**WORK ORDER:** Every line from the one with "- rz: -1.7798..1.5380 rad" through the end of the entries below must be retyped exactly, and only those lines. The pictures are not part of the copy.

**DATA SHOWN:**
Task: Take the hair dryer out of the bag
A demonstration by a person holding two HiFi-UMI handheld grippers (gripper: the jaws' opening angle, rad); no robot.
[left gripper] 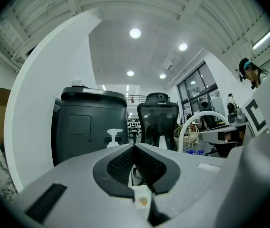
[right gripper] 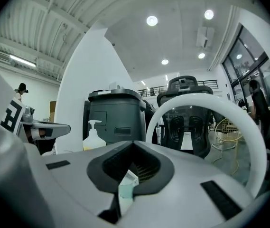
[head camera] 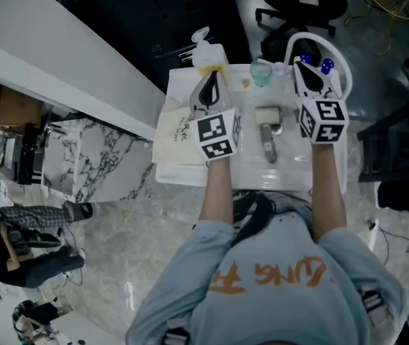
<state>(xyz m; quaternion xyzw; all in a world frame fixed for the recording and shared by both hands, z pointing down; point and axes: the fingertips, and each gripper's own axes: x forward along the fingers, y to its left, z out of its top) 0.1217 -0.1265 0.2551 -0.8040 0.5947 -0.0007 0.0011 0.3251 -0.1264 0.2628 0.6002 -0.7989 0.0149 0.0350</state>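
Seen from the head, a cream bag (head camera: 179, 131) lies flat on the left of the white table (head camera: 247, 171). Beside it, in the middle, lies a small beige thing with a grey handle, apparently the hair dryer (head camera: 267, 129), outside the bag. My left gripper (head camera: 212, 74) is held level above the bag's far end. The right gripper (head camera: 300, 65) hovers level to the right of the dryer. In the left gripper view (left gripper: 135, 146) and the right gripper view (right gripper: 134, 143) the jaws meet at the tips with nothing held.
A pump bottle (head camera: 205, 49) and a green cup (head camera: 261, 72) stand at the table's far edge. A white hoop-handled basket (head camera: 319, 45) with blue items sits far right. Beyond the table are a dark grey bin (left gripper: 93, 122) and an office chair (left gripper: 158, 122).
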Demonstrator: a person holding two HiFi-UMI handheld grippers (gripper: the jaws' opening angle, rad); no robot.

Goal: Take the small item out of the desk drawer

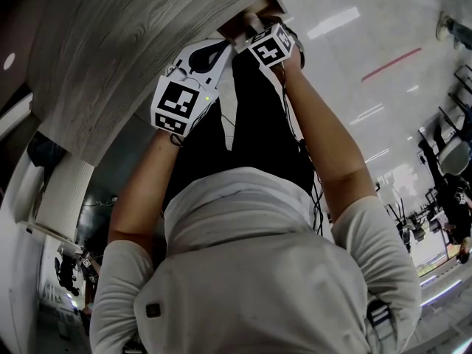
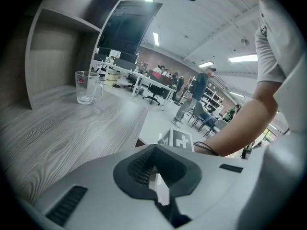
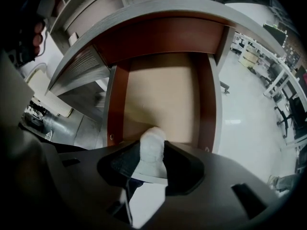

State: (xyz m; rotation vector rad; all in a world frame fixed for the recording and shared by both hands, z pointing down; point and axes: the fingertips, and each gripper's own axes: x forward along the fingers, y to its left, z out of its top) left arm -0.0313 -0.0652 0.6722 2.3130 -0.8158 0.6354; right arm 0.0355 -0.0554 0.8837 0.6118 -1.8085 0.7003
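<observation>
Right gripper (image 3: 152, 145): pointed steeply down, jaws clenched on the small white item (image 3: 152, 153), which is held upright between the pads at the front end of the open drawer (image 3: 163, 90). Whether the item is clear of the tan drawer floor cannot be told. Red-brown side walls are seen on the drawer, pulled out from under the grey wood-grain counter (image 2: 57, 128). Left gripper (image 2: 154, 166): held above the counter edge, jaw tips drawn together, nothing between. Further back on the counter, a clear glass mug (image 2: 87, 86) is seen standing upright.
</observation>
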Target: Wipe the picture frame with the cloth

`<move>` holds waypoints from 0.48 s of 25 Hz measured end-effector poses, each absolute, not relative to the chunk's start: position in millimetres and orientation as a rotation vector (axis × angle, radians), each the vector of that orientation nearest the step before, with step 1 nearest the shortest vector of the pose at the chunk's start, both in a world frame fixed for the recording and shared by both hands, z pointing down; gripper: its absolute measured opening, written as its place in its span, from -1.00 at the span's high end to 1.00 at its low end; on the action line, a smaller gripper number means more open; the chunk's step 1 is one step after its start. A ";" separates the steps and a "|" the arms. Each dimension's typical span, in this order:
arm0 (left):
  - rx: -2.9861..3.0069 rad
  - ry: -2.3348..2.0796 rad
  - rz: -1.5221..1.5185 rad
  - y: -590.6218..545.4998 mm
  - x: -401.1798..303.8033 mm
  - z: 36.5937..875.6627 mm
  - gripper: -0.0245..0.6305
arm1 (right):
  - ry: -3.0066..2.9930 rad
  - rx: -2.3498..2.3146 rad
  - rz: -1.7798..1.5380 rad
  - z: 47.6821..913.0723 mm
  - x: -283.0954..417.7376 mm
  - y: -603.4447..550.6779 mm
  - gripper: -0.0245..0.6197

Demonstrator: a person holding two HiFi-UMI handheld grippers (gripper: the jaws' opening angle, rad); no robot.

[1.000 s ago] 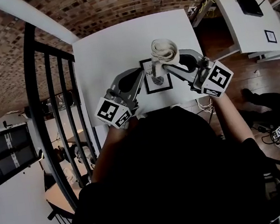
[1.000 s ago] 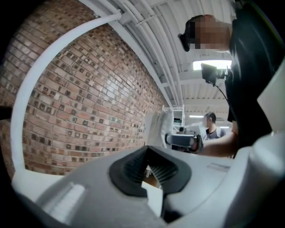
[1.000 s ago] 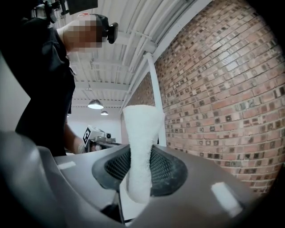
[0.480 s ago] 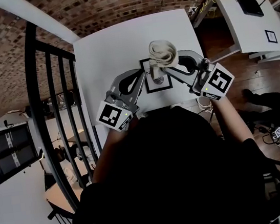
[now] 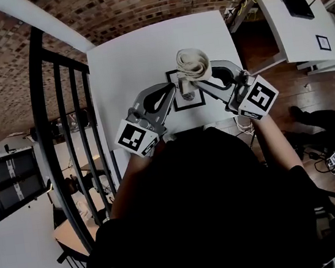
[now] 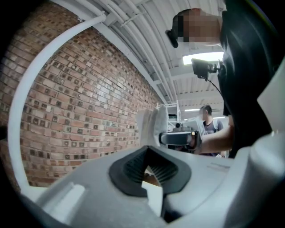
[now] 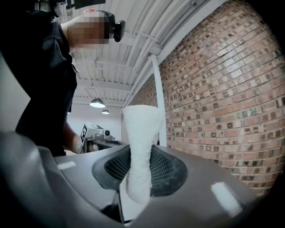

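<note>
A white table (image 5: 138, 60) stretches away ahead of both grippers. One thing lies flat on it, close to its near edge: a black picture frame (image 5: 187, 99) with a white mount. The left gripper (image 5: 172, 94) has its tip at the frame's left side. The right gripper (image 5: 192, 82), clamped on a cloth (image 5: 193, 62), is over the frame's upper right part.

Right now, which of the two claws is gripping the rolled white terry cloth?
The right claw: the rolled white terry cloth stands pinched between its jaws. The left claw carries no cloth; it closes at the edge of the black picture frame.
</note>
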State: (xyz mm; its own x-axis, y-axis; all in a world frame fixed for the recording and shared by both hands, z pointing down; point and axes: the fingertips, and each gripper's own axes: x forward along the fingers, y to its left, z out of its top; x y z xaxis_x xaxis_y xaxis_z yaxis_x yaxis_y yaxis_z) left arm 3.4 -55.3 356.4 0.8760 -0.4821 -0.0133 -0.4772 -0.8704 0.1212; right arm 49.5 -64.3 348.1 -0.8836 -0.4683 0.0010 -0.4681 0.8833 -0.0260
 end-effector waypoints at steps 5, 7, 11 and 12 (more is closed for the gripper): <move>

**ANSWER:**
  - rz: -1.7798..1.5380 rad
  - z: 47.6821..913.0723 mm
  - x: -283.0954..417.7376 mm
  - y: -603.4447..550.6779 mm
  - gripper: -0.0245..0.6197

Demonstrator: a person holding two HiFi-UMI handheld grippers (gripper: the jaws' opening angle, rad); no robot.

[1.000 s ago] 
[1.000 s ago] 
[1.000 s ago] 
[0.480 s ago] 
[now] 
[now] 
[now] 

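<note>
A white table (image 5: 138, 60) stretches away ahead of both grippers. One thing lies flat on it, close to its near edge: a black picture frame (image 5: 187, 99) with a white mount. The left gripper (image 5: 172, 94) has its tip at the frame's left side. The right gripper (image 5: 192, 82), clamped on a cloth (image 5: 193, 62), is over the frame's upper right part.

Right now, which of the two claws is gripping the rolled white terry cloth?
The right claw: the rolled white terry cloth stands pinched between its jaws. The left claw carries no cloth; it closes at the edge of the black picture frame.
</note>
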State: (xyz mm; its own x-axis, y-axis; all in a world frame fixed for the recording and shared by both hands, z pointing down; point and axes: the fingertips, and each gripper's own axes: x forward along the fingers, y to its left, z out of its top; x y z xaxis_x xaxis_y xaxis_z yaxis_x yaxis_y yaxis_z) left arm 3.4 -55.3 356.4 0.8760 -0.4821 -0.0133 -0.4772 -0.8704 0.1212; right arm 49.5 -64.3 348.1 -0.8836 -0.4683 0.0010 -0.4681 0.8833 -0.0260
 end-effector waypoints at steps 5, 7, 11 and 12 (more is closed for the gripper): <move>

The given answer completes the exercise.